In Qatar there have been reports of seizures of counterfeit products related to the event. Shortly before it started, Qatari authorities seized 144 counterfeit World Cup trophies, as well as products illegally branded with the World Cup logo. On 17 November, customs officials in Hong Kong arrested 15 people and seized more than 100 000 counterfeit football jerseys worth approximately US$6.3 million intended for export around the world.

But there is a much larger threat looming around the football tournament: cybercrime. While online criminal activities are ever present, large events that require massive amounts of logistical planning like the World Cup are particularly vulnerable to cyberattacks. For example, during the previous World Cup in 2018, Russian authorities reported blocking 25 million online attacks, and in Japan 450 million attacks on the Olympics official website were identified in 2020.

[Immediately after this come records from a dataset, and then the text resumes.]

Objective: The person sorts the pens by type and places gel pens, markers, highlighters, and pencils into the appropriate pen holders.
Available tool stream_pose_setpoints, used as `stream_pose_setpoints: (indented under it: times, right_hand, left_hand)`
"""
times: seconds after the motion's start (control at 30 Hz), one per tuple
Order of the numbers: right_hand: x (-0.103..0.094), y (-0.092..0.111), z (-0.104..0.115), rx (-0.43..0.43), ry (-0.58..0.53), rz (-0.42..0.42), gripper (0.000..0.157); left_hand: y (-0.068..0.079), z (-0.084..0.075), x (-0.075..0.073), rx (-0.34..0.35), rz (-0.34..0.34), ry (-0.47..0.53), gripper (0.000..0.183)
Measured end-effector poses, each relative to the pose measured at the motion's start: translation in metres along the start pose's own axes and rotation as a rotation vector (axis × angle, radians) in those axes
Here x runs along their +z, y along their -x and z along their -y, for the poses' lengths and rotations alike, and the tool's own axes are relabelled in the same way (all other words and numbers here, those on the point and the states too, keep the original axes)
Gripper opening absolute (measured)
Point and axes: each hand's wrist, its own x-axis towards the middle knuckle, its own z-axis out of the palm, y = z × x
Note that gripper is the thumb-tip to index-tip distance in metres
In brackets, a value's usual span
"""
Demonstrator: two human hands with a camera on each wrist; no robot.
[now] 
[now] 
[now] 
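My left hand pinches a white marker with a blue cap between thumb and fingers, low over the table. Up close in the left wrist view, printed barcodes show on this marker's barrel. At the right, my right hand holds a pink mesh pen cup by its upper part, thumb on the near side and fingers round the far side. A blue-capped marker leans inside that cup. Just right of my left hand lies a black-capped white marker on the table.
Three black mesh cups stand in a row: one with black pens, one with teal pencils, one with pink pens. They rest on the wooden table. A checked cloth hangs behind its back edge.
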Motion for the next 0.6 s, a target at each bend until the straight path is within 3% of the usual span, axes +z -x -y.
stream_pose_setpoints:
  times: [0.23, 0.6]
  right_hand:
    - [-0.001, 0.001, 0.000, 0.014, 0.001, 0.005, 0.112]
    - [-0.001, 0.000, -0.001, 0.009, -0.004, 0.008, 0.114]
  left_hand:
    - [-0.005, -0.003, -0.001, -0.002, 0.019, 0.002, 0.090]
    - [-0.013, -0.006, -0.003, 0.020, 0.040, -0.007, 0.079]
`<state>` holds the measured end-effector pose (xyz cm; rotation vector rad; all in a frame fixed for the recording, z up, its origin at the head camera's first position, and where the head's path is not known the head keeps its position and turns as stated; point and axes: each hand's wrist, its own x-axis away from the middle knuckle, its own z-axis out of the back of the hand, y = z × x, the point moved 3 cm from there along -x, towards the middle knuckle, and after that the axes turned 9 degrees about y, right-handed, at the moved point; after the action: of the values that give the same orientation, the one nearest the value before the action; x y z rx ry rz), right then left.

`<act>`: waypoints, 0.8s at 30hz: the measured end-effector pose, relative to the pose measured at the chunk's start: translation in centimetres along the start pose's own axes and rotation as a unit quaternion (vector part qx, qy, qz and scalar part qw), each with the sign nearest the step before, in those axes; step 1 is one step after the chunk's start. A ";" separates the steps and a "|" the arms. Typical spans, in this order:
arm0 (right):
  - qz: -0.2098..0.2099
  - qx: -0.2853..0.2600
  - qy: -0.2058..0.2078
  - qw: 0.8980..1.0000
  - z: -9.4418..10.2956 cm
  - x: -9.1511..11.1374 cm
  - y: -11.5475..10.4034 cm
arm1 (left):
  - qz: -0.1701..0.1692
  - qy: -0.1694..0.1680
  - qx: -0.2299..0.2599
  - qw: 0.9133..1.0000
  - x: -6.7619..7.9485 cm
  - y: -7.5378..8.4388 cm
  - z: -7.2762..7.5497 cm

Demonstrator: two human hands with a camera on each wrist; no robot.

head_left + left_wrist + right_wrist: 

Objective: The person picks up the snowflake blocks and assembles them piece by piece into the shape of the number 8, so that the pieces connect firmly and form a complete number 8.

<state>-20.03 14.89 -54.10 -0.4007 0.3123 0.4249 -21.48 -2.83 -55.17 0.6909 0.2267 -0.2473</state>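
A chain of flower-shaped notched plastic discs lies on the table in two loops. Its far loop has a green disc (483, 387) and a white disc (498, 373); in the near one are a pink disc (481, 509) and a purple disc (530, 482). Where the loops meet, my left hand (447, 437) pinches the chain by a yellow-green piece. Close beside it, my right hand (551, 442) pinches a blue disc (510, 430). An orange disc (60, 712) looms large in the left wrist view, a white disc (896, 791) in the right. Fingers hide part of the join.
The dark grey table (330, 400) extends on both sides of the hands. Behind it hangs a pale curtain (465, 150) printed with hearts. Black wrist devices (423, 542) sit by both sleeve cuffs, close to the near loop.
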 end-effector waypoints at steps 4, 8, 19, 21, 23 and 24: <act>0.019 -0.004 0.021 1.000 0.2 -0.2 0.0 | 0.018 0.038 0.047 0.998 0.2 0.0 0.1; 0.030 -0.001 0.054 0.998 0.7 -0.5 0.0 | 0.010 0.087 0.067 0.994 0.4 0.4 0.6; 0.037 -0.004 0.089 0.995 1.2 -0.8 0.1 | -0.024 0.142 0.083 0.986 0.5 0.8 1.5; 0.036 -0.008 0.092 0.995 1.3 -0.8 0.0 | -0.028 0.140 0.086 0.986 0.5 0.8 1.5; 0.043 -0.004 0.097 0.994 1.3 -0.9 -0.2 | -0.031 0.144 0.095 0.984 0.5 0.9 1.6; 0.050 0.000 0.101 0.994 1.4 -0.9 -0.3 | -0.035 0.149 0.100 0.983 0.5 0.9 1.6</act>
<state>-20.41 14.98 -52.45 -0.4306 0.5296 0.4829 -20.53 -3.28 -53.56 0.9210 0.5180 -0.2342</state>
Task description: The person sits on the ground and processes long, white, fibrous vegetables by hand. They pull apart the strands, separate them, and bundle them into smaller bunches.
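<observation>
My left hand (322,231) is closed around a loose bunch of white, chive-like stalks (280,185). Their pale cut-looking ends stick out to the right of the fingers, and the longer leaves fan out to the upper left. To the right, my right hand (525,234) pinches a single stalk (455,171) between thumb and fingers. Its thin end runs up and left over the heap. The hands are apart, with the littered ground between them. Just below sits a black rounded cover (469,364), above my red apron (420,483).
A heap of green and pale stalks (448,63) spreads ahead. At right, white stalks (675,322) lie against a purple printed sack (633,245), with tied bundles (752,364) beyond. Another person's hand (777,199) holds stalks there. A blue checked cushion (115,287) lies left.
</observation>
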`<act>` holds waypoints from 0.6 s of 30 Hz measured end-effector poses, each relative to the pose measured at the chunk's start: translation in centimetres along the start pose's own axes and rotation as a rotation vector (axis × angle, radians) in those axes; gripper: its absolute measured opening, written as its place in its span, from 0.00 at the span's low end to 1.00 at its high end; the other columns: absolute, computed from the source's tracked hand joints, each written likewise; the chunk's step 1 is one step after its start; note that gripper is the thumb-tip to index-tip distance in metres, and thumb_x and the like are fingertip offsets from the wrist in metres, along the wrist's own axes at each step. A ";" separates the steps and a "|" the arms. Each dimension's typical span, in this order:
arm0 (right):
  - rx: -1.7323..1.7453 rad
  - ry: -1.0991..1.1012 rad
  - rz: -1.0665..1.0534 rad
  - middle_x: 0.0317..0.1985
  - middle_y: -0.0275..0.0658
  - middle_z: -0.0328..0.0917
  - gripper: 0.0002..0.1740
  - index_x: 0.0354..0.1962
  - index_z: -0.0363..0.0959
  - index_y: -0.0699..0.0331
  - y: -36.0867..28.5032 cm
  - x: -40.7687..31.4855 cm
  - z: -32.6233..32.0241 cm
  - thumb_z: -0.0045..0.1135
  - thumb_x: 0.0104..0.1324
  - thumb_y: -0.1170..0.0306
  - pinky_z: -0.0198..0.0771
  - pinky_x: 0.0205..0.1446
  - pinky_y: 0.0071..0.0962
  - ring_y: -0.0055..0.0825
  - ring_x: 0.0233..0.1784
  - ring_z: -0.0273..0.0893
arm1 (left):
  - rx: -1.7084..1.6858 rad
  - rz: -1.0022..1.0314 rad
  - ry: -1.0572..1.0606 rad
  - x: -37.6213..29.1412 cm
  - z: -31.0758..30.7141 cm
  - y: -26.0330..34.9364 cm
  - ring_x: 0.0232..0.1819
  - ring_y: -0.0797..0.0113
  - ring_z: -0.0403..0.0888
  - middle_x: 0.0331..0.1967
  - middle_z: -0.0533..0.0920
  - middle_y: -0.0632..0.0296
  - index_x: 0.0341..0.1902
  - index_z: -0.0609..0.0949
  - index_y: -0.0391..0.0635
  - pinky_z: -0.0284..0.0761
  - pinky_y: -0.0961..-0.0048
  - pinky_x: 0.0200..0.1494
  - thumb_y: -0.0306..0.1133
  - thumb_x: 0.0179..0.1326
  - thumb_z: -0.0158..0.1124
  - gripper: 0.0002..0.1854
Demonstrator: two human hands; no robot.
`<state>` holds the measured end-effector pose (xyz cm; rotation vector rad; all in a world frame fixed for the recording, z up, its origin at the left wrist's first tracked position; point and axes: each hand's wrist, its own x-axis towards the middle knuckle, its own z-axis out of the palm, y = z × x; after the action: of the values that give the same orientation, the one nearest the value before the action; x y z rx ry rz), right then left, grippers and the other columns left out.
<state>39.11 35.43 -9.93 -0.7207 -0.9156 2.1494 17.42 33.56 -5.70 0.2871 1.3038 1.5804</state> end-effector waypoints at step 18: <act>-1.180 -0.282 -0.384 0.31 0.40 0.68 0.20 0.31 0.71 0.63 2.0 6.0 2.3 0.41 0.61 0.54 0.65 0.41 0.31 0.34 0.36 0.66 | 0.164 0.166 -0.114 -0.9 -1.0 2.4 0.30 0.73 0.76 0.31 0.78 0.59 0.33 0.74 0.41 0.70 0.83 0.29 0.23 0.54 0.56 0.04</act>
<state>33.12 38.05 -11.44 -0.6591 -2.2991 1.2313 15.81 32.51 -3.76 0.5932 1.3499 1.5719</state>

Although Qatar has reportedly invested US$1.1 billion in cybersecurity, hackers may set up fraudulent sites for ticket sales, hotel bookings and other reservations to steal personal and financial data from unsuspecting football fans. Alongside these risks are concerns about surveillance and privacy issues related to use of Qatar’s official World Cup apps. Various cybersecurity intelligence firms have carried out analyses of this year’s World Cup, identifying vulnerabilities from brand protection and the spreading of misinformation to cyberthreats and data leakage.

While Qatari and football industry elites may be hoping for the controversy to settle as the tournament continues and all eyes are set on the world’s most beloved sport, the World Cup is uncovering some of Qatar’s most prominent challenges in fighting organized crime. Even though Qatar’s overall resilience to criminality is comparably higher than that of other countries in Western Asia – according to the Organized Crime Index, the country ranks third in resilience in the region – the country needs to improve its game off the field if it is to set itself apart as a regional leader in the fight against organized crime.

At first glance, Qatar appears to engage in various sound international anti-crime and corruption initiatives, including establishing the Rule of Law and Anti-Corruption Centre in 2013 and signing a funding agreement with the United Nations Office on Drugs and Crime to strengthen judicial integrity and prevent corruption, as provided in the Doha Declaration. Similarly, after having adopted a cybersecurity strategy in 2014, leading up to the World Cup Qatar has been working bilaterally with several countries, including the United States, to jointly combat the growing presence of cybercriminals.

However, as the irregularities around the World Cup in Qatar demonstrate, the country’s susceptibility to corruption has created a fertile ground for illicit activities to flourish. National anti-corruption safeguard mechanisms are limited in Qatar (according to the Index, it scores just 5.5 out of 10 for ‘Government Transparency and Accountability’), and those that do exist are primarily targeted at low-level officials. While more senior political figures are generally given carte blanche, in 2021, in an unprecedented move, the country’s finance minister was arrested on allegations of corruption – though, notably, some have reportedly framed the arrest as motivated by politics rather than judicial integrity.

While the issues of organized crime in Qatar arising in light of the 2022 World Cup may seem unrelenting, hosting the event has given the country an opportunity to stand out as a regional leader in resilience. To do that, the country will need to translate intentions into action and ensure that reforms last well beyond after the tournament’s final whistle is blown.